[YOUR ASSIGNMENT]: Copy the data exactly; pictures stay out of the copy.

[EXERCISE DATA]:

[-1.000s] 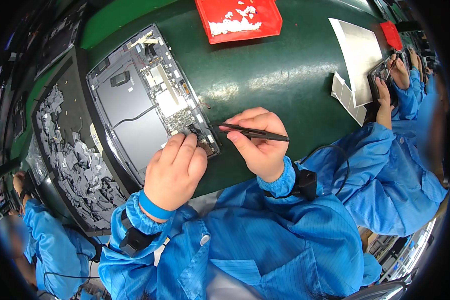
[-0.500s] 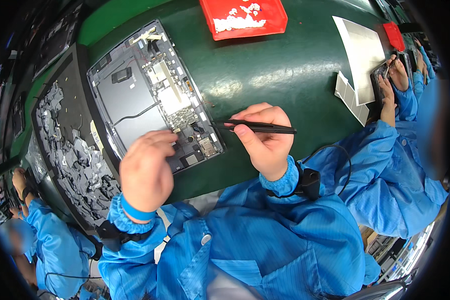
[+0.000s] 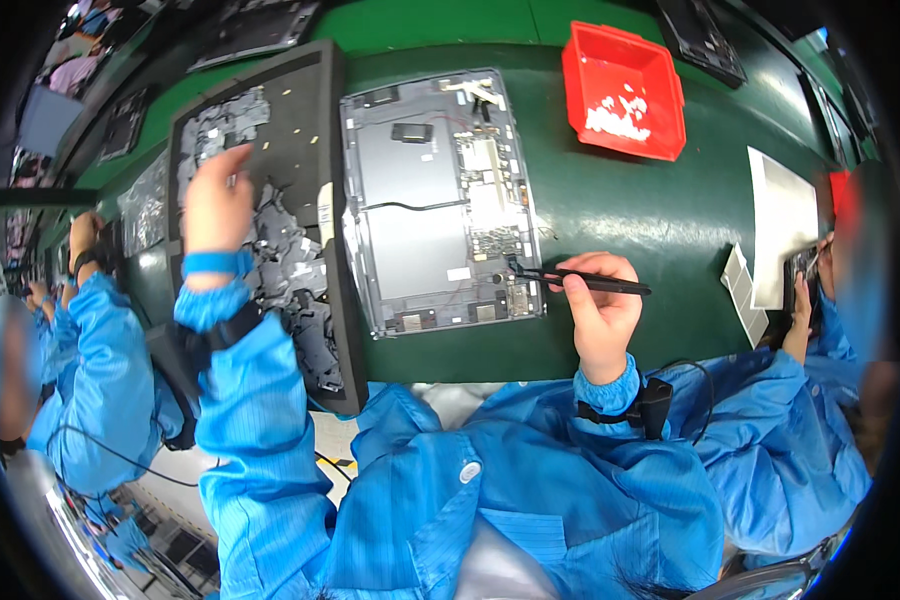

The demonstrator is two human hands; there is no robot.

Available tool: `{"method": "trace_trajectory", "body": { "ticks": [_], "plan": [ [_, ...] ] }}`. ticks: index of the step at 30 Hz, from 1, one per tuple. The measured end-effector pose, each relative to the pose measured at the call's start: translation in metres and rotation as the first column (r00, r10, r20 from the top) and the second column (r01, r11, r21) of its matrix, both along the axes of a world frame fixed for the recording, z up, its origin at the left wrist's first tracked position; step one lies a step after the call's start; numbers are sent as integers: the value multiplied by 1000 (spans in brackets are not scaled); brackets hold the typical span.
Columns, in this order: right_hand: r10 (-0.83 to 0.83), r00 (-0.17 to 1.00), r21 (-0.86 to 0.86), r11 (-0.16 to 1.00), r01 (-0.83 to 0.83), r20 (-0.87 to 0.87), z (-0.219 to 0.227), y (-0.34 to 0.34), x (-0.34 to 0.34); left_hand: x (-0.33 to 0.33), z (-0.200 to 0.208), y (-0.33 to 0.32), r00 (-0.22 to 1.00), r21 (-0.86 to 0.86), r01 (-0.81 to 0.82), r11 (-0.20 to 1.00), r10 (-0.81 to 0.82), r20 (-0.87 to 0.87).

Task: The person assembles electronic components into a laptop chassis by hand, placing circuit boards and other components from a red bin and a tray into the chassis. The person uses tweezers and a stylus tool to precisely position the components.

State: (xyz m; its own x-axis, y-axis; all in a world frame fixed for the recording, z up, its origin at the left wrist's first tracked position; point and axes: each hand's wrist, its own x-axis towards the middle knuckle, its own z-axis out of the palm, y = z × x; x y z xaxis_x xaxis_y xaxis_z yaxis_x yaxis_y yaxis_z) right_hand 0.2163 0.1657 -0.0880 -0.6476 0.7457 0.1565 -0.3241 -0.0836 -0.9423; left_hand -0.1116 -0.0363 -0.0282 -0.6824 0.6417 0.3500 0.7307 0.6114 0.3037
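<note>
My right hand (image 3: 604, 315) grips black tweezers (image 3: 610, 284) between thumb and fingers. Their tips reach over the right edge of an opened laptop chassis (image 3: 410, 260), by a small dark part below the circuit board (image 3: 495, 243). Whether the tips pinch that part is too small to tell. Off to the left, my left hand (image 3: 218, 210) is above a black foam tray (image 3: 295, 95) filled with loose grey pieces (image 3: 288, 245). Its visible fingers are apart, and nothing shows between them.
A red bin (image 3: 625, 90) with small white pieces stands beyond the chassis on the right. White sheets (image 3: 782, 225) lie farther right, near a co-worker's hands (image 3: 800, 310). Another co-worker's sleeve (image 3: 95, 350) is at left. More device parts (image 3: 705, 40) lie along the far edge.
My left hand has left the chassis and moved left over the foam tray. My right hand still holds the tweezers near the chassis's lower right. The whole view has shifted and turned.
</note>
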Motion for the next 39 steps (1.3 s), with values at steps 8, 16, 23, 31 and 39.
{"method": "trace_trajectory", "body": {
  "ticks": [8,16,23,31,39],
  "plan": [
    [-3,1000,-76,997,3,6,3,0,1,34,24,-2,990,-280,-125,952,139,31],
    [15,999,-58,998,-13,35,4,3,4,36,14,-5,922,-509,268,818,-371,-111],
    [8,1000,-98,995,-10,-22,5,1,1,42,31,-6,915,-513,344,787,-404,-6],
    [-3,999,-69,998,0,-42,4,1,2,25,34,-21,917,-521,377,766,-388,95],
    [-17,999,-82,997,13,-46,7,4,4,28,70,-31,984,-292,146,945,-108,144]
  ]
}}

[ANSWER AREA]:
[-1.000s] 
[-0.500s] 
[+0.000s] 

The demonstrator is two human hands; there is no robot.

Available tool: `{"method": "trace_trajectory", "body": { "ticks": [_], "plan": [ [_, ...] ] }}`. ticks: index of the step at 30 Hz, from 1, one per tuple. The measured end-effector pose, each relative to the pose measured at the call's start: translation in metres and rotation as the first column (r00, r10, r20 from the top) and the second column (r01, r11, r21) of its matrix, both along the axes of a world frame fixed for the recording, z up, its origin at the left wrist's first tracked position; step one lies a step after the call's start; numbers are sent as integers: the value multiplied by 1000 (spans in brackets are not scaled); brackets hold the typical span.
Columns, in this order: right_hand: r10 (-0.83 to 0.83), r00 (-0.17 to 1.00), r21 (-0.86 to 0.86), r11 (-0.16 to 1.00), r01 (-0.83 to 0.83), r20 (-0.87 to 0.87), z (-0.219 to 0.227), y (-0.34 to 0.34), x (-0.34 to 0.34); left_hand: x (-0.33 to 0.33), z (-0.200 to 0.208), y (-0.33 to 0.32), r00 (-0.22 to 1.00), r21 (-0.86 to 0.86), r01 (-0.81 to 0.82), r11 (-0.20 to 1.00), r10 (-0.81 to 0.82), r20 (-0.87 to 0.87).

Task: The person assembles electronic components into a laptop chassis by hand, placing circuit boards and other components from a red bin and a tray into the chassis. The person uses tweezers and a stylus tool to precisely position the components.

State: (xyz m; its own x-axis, y-axis; all in a world frame fixed for the recording, z up, its origin at the left wrist's first tracked position; point and axes: each hand's wrist, its own x-axis towards the middle knuckle, its own z-axis out of the palm, y = z × x; x y z xaxis_x xaxis_y xaxis_z yaxis_x yaxis_y yaxis_z) right_hand 0.2163 0.1657 -0.0880 -0.6476 0.7457 0.1565 -0.3241 -0.0836 -0.9423; left_hand -0.1116 -0.0363 -0.0282 -0.6824 0.6417 0.3500 0.7307 0.6114 0.3037
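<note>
My right hand (image 3: 604, 315) grips black tweezers (image 3: 610, 284) between thumb and fingers. Their tips reach over the right edge of an opened laptop chassis (image 3: 410, 260), by a small dark part below the circuit board (image 3: 495, 243). Whether the tips pinch that part is too small to tell. Off to the left, my left hand (image 3: 218, 210) is above a black foam tray (image 3: 295, 95) filled with loose grey pieces (image 3: 288, 245). Its visible fingers are apart, and nothing shows between them.
A red bin (image 3: 625, 90) with small white pieces stands beyond the chassis on the right. White sheets (image 3: 782, 225) lie farther right, near a co-worker's hands (image 3: 800, 310). Another co-worker's sleeve (image 3: 95, 350) is at left. More device parts (image 3: 705, 40) lie along the far edge.
My left hand has left the chassis and moved left over the foam tray. My right hand still holds the tweezers near the chassis's lower right. The whole view has shifted and turned.
</note>
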Motion for the next 39 steps (1.3 s), with values at steps 8, 16, 23, 31 and 39.
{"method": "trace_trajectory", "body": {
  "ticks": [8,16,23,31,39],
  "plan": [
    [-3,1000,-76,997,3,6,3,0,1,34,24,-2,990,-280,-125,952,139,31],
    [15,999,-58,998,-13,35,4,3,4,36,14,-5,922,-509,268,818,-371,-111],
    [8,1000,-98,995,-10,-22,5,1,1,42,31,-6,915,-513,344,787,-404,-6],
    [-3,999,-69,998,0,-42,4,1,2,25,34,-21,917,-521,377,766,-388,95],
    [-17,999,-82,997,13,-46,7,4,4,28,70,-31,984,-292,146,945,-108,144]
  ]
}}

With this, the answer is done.